Sayangnya, upaya menekan dampak bencana terkait dengan iklim menggunakan pendekatan berbasis masyarakat kurang dipopulerkan sebagai aksi yang masif dan sistematis. Padahal ada instrumen pendukung untuk mewujudkan masyarakat pada level terendah, seperti Undang-Undang Desa yang memberikan ruang kepada desa untuk mengembangkan dan membangun program, termasuk untuk ketangguhan dalam merespons ancaman dan bencana alam.
Esensi membangun ketangguhan berbasis masyarakat harus diangkat saat intervensi yang telah dilakukan tak mampu menghindarkan terjadinya bencana. Kekuatan pendekatan berbasis masyarakat mampu menciptakan ruang kontrol, termasuk di dalamnya pemanfaatan ruang dan penggunaan sumber daya alam yang baik dan berkelanjutan, yang didasari oleh pemahaman, pengetahuan, dan kesepakatan antarmasyarakat tersebut.

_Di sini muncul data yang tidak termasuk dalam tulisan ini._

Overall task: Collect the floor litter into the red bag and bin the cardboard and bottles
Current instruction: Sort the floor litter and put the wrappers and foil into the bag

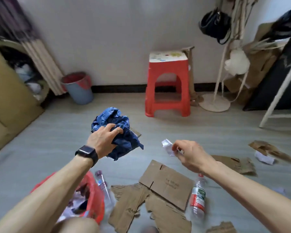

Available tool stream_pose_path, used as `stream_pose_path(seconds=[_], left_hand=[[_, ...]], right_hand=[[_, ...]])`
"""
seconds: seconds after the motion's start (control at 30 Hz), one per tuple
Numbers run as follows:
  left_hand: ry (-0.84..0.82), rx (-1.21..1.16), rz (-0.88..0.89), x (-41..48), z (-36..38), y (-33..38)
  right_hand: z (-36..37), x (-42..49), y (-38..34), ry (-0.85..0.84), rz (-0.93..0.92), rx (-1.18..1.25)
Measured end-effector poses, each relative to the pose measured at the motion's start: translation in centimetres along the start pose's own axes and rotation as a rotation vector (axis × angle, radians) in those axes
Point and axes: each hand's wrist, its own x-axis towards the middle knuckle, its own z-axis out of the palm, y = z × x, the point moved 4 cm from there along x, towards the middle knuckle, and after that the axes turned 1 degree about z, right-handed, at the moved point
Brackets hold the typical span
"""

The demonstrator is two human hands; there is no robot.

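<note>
Head view: left hand (103, 138) clenched around a crumpled blue plastic bag (116, 132), held above the floor, up and right of the red bag (92, 197). Right hand (190, 153) pinches crumpled white paper (168, 146), farther right. Cardboard pieces (166, 184) and two plastic bottles (198, 197) lie right of the red bag.

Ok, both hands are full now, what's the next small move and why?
Probably bring the left hand back and drop the crumpled blue plastic into the red bag, which sits open just below that forearm. The right hand pinches a white paper scrap that can follow. Cardboard and bottles still lie on the floor.
</note>
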Motion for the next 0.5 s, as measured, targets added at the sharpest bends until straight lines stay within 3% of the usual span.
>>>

Dalam spektrum adaptasi perubahan iklim dan ketangguhan, adaptasi berbasis masyarakat (community based adaptation/CBA) menjadi salah satu referensi. Pendekatan ini didasari oleh situasi internal dan budaya pada masyarakat tersebut, yang menempatkan kehadiran mereka sebagai aktor pelaksana.
Adanya pemahaman dan pengetahuan masyarakat serta rasa kepemilikan terhadap wilayah berpengaruh kuat terhadap berjalannya pendekatan berbasis masyarakat ini.
Proses membangun kapasitas adaptasi dan ketangguhan sangat terkait dengan risiko yang ditimbulkan oleh faktor eksternal dan ketidakseimbangan atau ketidaksetaraan lanskap sosial dan sumber daya kolektif. Nilai kepercayaan tidak diukur dari lemah atau kuatnya ikatan antar-individu masyarakat, melainkan juga persepsi yang baik dan benar terhadap isu tertentu.
Penyampaian informasi dan pengetahuan mengenai persoalan ini harus mereka pahami agar mampu merespons isu tersebut dengan baik dan benar pula.
Artinya, kemampuan beradaptasi tidak ditentukan oleh ketersediaan teknologi saja, melainkan juga kapasitas, termasuk struktur pengambilan keputusan dalam masyarakat itu sendiri. Kebijakan perubahan iklim hakikatnya memprioritaskan aspek penyelamatan sebuah wilayah, bangsa, dan negara dari ancaman yang ditimbulkan.
Mobilisasi gagasan untuk mendapat respons dan pemahaman yang sama membutuhkan unsur perekat yang mampu mendorong masyarakat secara kolektif ke arah yang diinginkan.
Sebagai sebuah konsep atau teori, CBA berpotensi menjawab kebutuhan tersebut. Melalui pendekatan berbasis kelompok masyarakat, guncangan yang ditimbulkan oleh perubahan iklim akan mampu diredam dengan meningkatkan dan mengatasi hambatan informasi serta memfasilitasi akses pada pengetahuan pertanian dan teknologi sebagai cara beradaptasi terhadap perubahan iklim.
Semoga kita belajar secara serius dari bencana-bencana yang sudah terjadi.